WORK ORDER: Retype the listing exactly. Leave out the images.

DATA EXCERPT:

——

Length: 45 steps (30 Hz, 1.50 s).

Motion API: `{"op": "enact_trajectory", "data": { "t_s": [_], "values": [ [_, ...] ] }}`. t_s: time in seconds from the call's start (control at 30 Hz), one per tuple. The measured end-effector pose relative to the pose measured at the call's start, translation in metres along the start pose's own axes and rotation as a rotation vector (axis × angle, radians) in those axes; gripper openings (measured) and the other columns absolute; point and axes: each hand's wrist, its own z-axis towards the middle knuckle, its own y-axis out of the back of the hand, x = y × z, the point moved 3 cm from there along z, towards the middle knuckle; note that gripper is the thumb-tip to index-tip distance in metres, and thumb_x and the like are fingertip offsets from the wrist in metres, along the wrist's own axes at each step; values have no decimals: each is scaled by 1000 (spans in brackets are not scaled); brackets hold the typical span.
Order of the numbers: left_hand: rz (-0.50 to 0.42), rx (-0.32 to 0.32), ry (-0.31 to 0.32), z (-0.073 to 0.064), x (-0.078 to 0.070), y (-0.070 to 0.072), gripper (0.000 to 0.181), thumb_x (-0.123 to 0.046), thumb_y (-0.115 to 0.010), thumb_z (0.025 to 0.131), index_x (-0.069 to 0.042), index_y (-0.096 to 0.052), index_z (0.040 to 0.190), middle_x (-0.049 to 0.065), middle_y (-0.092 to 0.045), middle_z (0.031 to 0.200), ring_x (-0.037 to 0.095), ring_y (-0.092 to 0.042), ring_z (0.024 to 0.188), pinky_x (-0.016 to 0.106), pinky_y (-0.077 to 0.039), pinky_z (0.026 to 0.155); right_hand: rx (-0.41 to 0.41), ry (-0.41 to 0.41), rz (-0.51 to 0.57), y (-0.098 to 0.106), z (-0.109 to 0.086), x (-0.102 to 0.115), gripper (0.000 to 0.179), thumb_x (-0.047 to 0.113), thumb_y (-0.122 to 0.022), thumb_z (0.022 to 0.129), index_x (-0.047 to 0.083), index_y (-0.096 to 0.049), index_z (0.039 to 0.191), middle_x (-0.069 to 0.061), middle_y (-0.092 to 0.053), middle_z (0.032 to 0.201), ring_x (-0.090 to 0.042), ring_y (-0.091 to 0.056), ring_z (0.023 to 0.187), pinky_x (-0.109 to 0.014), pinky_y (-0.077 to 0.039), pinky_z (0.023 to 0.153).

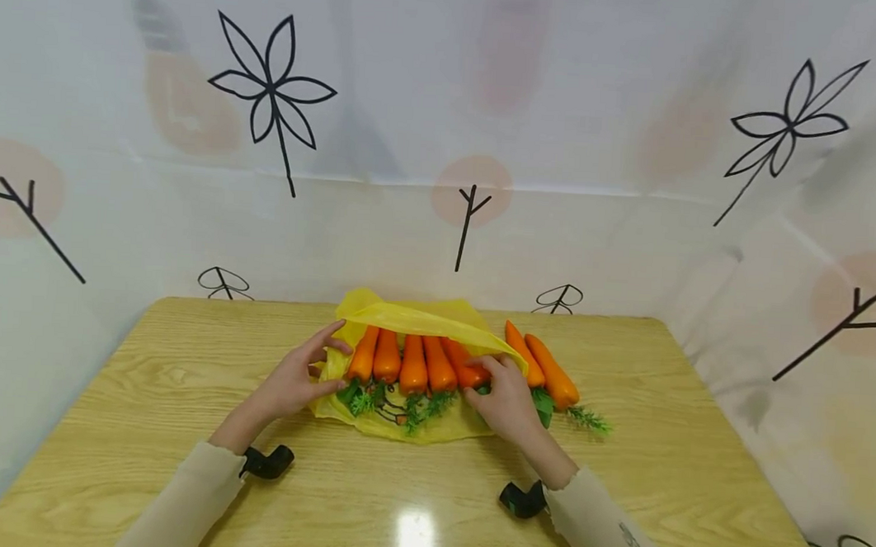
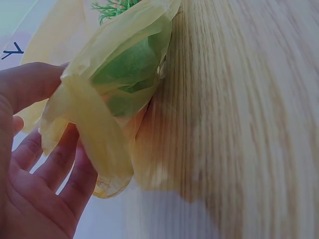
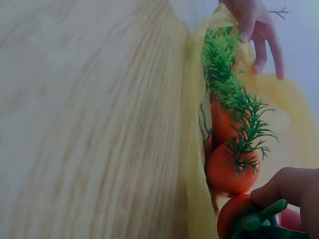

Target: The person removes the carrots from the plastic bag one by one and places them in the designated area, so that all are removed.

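A yellow plastic bag (image 1: 430,429) lies on the table with its mouth facing me. Several orange carrots (image 1: 413,367) lie side by side inside, thick ends and feathery green tops toward me. My left hand (image 1: 294,379) is at the bag's left side, fingers spread and fairly straight, touching the mouth's edge; in the left wrist view the yellow film (image 2: 102,137) overlaps those fingers. At the right side of the mouth, my right hand (image 1: 509,397) holds the rightmost carrot in the bag (image 1: 463,366) by its thick end, thumb on it in the right wrist view.
Two more carrots (image 1: 552,370) with green tops lie just right of the bag, behind my right hand. The wooden table (image 1: 218,353) reaches back to a pale cloth (image 1: 381,229) with line-drawn flowers. A black device (image 1: 268,462) is strapped at each wrist.
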Motion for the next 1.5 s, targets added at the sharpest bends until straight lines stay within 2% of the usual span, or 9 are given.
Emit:
{"op": "enact_trajectory", "data": {
  "t_s": [0.2, 0.33, 0.47, 0.57, 0.63, 0.73, 0.83, 1.27, 1.5],
  "values": [
    [-11, -6, -4, -1, 1, -1, 91, -1, -79, 84, -16, -28, 158, 8, -59, 124, 35, -62, 113, 42, -50, 80, -35, 14, 63, 11, -9, 8, 36, 13, -77, 82, 15, -70, 118, -11, -58, 119, -20, -48, 66, -33, -39, 57],
    [-15, 2, -6, 0, 0, -3, 90, -1, -78, 84, -16, -28, 158, 8, -59, 124, 33, -62, 112, 41, -50, 80, -76, 64, 93, 22, -14, 10, 36, 10, -77, 81, 17, -71, 116, -7, -58, 116, -16, -41, 59, -30, -37, 52],
    [-18, -9, -5, 0, 1, -2, 90, 0, -78, 84, -15, -28, 158, 8, -59, 123, 33, -62, 111, 39, -51, 79, -117, 145, 125, 33, -14, 10, 36, 6, -78, 79, 14, -71, 113, -7, -59, 114, -16, -49, 71, -30, -47, 59],
    [-23, -17, -3, 0, 1, 0, 91, 0, -78, 84, -15, -28, 158, 9, -59, 123, 34, -62, 112, 40, -51, 80, -115, 167, 171, 42, -12, 8, 34, 3, -77, 81, 13, -70, 113, -7, -58, 115, -21, -57, 88, -39, -55, 73],
    [-19, -16, -2, 0, 2, 1, 91, 0, -78, 84, -16, -27, 158, 8, -59, 124, 35, -62, 113, 41, -51, 81, -108, 164, 212, 48, -12, 7, 35, 0, -76, 82, 11, -69, 114, -9, -57, 118, -27, -60, 100, -46, -56, 79],
    [-14, -15, -10, 0, 3, 3, 91, 0, -78, 84, -16, -27, 158, 9, -59, 124, 35, -61, 114, 41, -51, 80, -108, 165, 242, 58, -12, 3, 35, -2, -75, 82, 8, -68, 115, -14, -55, 123, -34, -61, 105, -51, -55, 80],
    [-13, -13, -14, 0, 4, 3, 91, 0, -78, 84, -16, -27, 158, 9, -59, 124, 35, -61, 114, 40, -51, 80, -124, 179, 247, 66, -12, -1, 36, -5, -74, 81, 6, -69, 115, -16, -54, 125, -38, -61, 108, -52, -54, 79],
    [-17, -28, -76, -2, 4, 0, 88, 4, -77, 83, -10, -29, 157, 12, -60, 121, 36, -63, 108, 38, -51, 76, -122, 214, 201, 85, -27, -23, 39, -6, -74, 82, 11, -69, 117, -8, -57, 122, -33, -61, 105, -52, -54, 79],
    [-29, -15, -54, 0, 6, -1, 89, 2, -77, 84, -9, -28, 157, 13, -59, 123, 35, -62, 110, 43, -50, 79, -122, 236, 191, 97, -34, -31, 41, -8, -75, 82, 9, -69, 118, -9, -58, 122, -30, -61, 104, -47, -54, 79]
  ]
}}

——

FINAL ANSWER:
Length: 45 steps (30 Hz, 1.50 s).

Motion API: `{"op": "enact_trajectory", "data": { "t_s": [_], "values": [ [_, ...] ] }}`. t_s: time in seconds from the call's start (control at 30 Hz), one per tuple. The measured end-effector pose relative to the pose measured at the call's start, translation in metres along the start pose's own axes and rotation as a rotation vector (axis × angle, radians) in those axes; gripper openings (measured) and the other columns absolute; point and axes: each hand's wrist, its own z-axis towards the middle knuckle, its own y-axis out of the back of the hand, x = y × z, the point moved 3 cm from there along z, towards the middle knuckle; note that gripper is the thumb-tip to index-tip distance in metres, and thumb_x and the like are fingertip offsets from the wrist in metres, along the wrist's own axes at each step; values have no decimals: each is scaled by 1000 (spans in brackets are not scaled); brackets hold the typical span.
Order of the numbers: left_hand: rz (-0.50 to 0.42), rx (-0.32 to 0.32), ry (-0.31 to 0.32), z (-0.073 to 0.064), x (-0.078 to 0.070), y (-0.070 to 0.072), gripper (0.000 to 0.181), thumb_x (-0.123 to 0.046), thumb_y (-0.115 to 0.010), thumb_z (0.025 to 0.131), index_x (-0.069 to 0.042), index_y (-0.096 to 0.052), index_z (0.040 to 0.190), middle_x (-0.049 to 0.065), middle_y (-0.092 to 0.045), middle_z (0.031 to 0.200), ring_x (-0.037 to 0.095), ring_y (-0.092 to 0.042), ring_z (0.024 to 0.188), pinky_x (-0.016 to 0.106), pinky_y (-0.077 to 0.039), pinky_z (0.026 to 0.155); right_hand: rx (-0.41 to 0.41), ry (-0.41 to 0.41), rz (-0.51 to 0.57), y (-0.098 to 0.106), z (-0.109 to 0.086), x (-0.102 to 0.115), gripper (0.000 to 0.179), thumb_x (-0.047 to 0.113), thumb_y (-0.122 to 0.022), thumb_z (0.022 to 0.129), index_x (-0.047 to 0.083), index_y (-0.096 to 0.049), index_z (0.039 to 0.191), middle_x (-0.069 to 0.061), middle_y (-0.092 to 0.053), middle_z (0.032 to 0.201), ring_x (-0.090 to 0.042), ring_y (-0.091 to 0.056), ring_z (0.023 to 0.187), pinky_x (-0.109 to 0.014), pinky_y (-0.077 to 0.039), pinky_z (0.023 to 0.153).


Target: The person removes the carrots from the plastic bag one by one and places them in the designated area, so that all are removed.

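A yellow plastic bag (image 1: 430,429) lies on the table with its mouth facing me. Several orange carrots (image 1: 413,367) lie side by side inside, thick ends and feathery green tops toward me. My left hand (image 1: 294,379) is at the bag's left side, fingers spread and fairly straight, touching the mouth's edge; in the left wrist view the yellow film (image 2: 102,137) overlaps those fingers. At the right side of the mouth, my right hand (image 1: 509,397) holds the rightmost carrot in the bag (image 1: 463,366) by its thick end, thumb on it in the right wrist view.
Two more carrots (image 1: 552,370) with green tops lie just right of the bag, behind my right hand. The wooden table (image 1: 218,353) reaches back to a pale cloth (image 1: 381,229) with line-drawn flowers. A black device (image 1: 268,462) is strapped at each wrist.
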Motion for the next 1.5 s, targets added at the sharpest bends until straight lines stay within 2% of the usual span, or 9 are given.
Emit:
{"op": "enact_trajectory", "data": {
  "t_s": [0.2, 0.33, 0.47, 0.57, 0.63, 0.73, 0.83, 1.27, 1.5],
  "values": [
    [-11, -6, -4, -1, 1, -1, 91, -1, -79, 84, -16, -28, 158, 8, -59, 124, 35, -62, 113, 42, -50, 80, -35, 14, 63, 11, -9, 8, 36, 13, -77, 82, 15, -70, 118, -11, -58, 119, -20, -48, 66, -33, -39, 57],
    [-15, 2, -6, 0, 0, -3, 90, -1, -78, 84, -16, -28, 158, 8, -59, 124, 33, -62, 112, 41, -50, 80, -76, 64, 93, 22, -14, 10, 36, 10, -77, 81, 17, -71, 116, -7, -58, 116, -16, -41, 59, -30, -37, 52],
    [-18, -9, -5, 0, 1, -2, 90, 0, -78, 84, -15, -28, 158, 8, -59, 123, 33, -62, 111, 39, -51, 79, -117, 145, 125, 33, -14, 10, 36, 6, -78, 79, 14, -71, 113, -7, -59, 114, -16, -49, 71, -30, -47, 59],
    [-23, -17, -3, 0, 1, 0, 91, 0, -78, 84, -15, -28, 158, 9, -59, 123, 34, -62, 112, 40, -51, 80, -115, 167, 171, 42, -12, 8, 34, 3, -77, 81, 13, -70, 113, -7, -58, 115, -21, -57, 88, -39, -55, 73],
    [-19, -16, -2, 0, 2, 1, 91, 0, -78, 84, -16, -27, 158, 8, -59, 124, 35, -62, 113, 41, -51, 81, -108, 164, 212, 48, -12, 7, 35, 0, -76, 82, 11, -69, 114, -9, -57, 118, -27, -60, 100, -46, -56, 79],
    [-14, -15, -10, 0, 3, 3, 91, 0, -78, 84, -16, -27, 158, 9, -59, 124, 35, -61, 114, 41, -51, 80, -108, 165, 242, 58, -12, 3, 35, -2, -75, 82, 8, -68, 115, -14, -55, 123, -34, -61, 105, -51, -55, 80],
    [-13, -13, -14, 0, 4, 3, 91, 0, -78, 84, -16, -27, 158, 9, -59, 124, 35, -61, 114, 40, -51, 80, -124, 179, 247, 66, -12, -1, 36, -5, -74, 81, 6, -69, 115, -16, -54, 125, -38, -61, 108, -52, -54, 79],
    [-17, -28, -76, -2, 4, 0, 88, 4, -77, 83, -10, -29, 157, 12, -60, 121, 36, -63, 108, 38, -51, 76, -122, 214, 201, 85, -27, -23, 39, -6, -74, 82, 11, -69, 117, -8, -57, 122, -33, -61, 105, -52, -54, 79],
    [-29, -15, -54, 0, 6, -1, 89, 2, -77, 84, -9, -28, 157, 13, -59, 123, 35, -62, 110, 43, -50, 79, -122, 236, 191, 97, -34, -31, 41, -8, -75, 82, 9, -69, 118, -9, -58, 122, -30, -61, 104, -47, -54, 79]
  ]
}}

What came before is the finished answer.